#### Exercise
Two lines below mark the span: the one containing "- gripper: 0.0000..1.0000" and the one containing "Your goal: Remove". Set down both, plus every line between, exactly as they stand, and nothing else.

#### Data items
<<<<

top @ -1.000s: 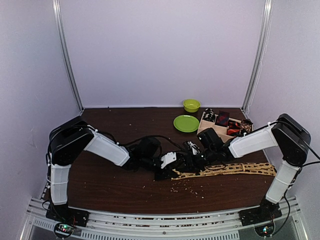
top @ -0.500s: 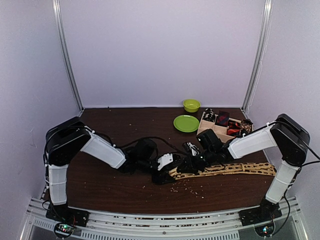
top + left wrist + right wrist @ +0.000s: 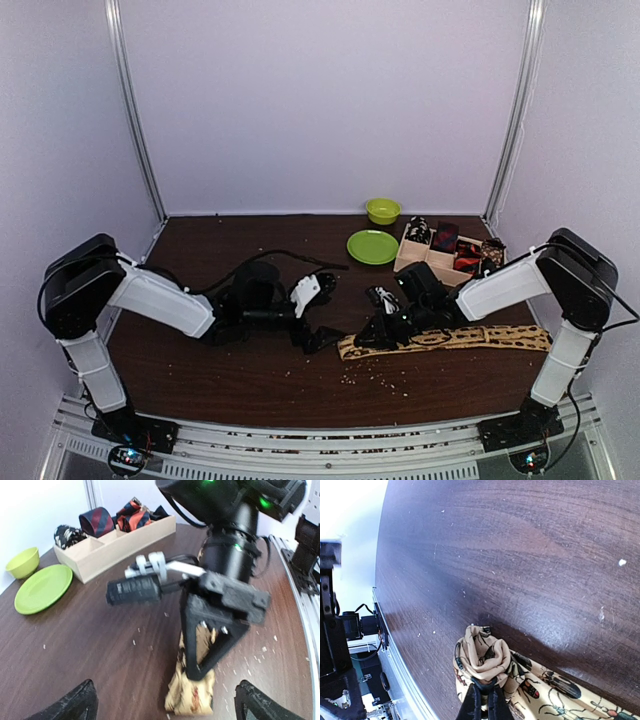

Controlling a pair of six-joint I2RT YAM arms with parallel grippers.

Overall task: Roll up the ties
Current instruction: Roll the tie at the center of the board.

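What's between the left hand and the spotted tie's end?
Just bare tabletop with pale crumbs; the left wrist view shows it. The left hand is open, clear of the tie.

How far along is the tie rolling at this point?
Done: several rolled ties sit in the wooden tray. In hand: the right gripper pinches the tan spotted tie at its end, where only a small curl has formed; the left gripper is open and off the fabric. Left: nearly the whole length lies flat on the table, unrolled, and it isn't in the tray yet.
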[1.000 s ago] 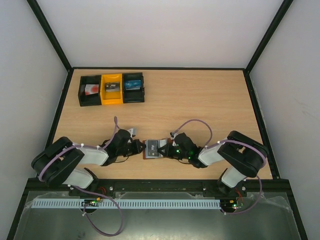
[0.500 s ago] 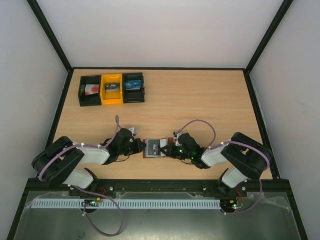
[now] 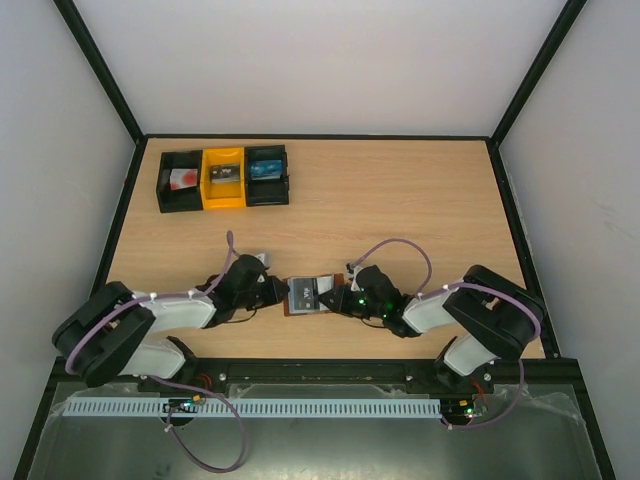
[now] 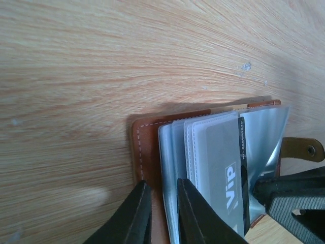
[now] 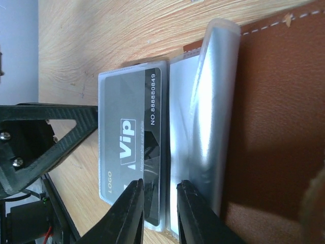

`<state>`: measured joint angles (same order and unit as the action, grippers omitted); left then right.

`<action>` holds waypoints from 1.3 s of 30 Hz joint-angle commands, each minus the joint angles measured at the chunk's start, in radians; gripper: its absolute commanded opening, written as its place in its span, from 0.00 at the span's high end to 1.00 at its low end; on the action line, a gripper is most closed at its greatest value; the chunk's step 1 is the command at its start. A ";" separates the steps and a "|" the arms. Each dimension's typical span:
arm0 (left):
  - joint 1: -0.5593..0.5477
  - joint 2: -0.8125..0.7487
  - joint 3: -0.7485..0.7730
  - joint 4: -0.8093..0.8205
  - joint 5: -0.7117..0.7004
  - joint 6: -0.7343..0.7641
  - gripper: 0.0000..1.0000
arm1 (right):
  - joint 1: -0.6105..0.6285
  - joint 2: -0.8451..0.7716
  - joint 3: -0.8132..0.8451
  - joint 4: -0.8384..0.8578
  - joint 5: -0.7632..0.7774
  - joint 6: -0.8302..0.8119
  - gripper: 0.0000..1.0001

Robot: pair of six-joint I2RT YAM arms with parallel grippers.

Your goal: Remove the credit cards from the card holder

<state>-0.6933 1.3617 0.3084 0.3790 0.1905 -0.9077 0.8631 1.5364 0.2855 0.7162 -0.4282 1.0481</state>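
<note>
Card holder point(image 3: 298, 311) lies open on the bench point(image 3: 400, 200), close to the near edge and about midway along it, between my two claws

Left claw point(image 4: 162, 185) low over the holder's left end. Its fingers stand a little apart and straddle the stitched brown leather edge; I cannot tell whether they press on it

Right claw point(image 5: 160, 184) comes in from the holder's right side. Its fingers stand slightly apart over the near edge of a clear sleeve point(image 5: 213, 101) and the black card point(image 5: 129, 152) inside it. Grasping or released: cannot tell

Black card sits in its sleeve, facing up, with "Vip" and a printed number readable. The sleeve rests on top of the fanned stack of sleeves. No other card can be made out

Brown tab point(image 4: 302, 149) with a stud sticks out at the holder's right end

Three small bins in a row at the far left corner: black point(image 3: 180, 180), yellow point(image 3: 223, 178), black point(image 3: 267, 175), well apart from the holder
</note>
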 commanded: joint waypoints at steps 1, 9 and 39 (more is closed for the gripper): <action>0.003 -0.086 0.047 -0.187 -0.037 -0.005 0.82 | -0.009 0.027 0.010 0.007 0.012 0.001 0.81; -0.001 -0.123 0.067 -0.090 0.048 -0.050 0.81 | -0.010 0.024 0.008 0.012 0.011 0.004 0.82; -0.014 0.111 -0.008 0.053 0.057 -0.039 0.95 | -0.024 0.110 0.032 0.087 -0.032 0.035 0.89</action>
<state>-0.7021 1.4509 0.3298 0.5060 0.2840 -0.9615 0.8490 1.6249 0.3191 0.7761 -0.4576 1.0683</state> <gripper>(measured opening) 0.047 0.145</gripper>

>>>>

#### Written response
  - gripper: 0.0000..1.0000
arm1 (right):
  - joint 1: -0.6105..0.6285
  - joint 2: -0.8451..0.7716
  - joint 3: -0.8132..0.8451
  - joint 4: -0.8384..0.8578
  - joint 5: -0.7632..0.7774
  - joint 6: -0.8302..0.8119
  - gripper: 0.0000..1.0001

Robot: pair of six-joint I2RT YAM arms with parallel grippers.

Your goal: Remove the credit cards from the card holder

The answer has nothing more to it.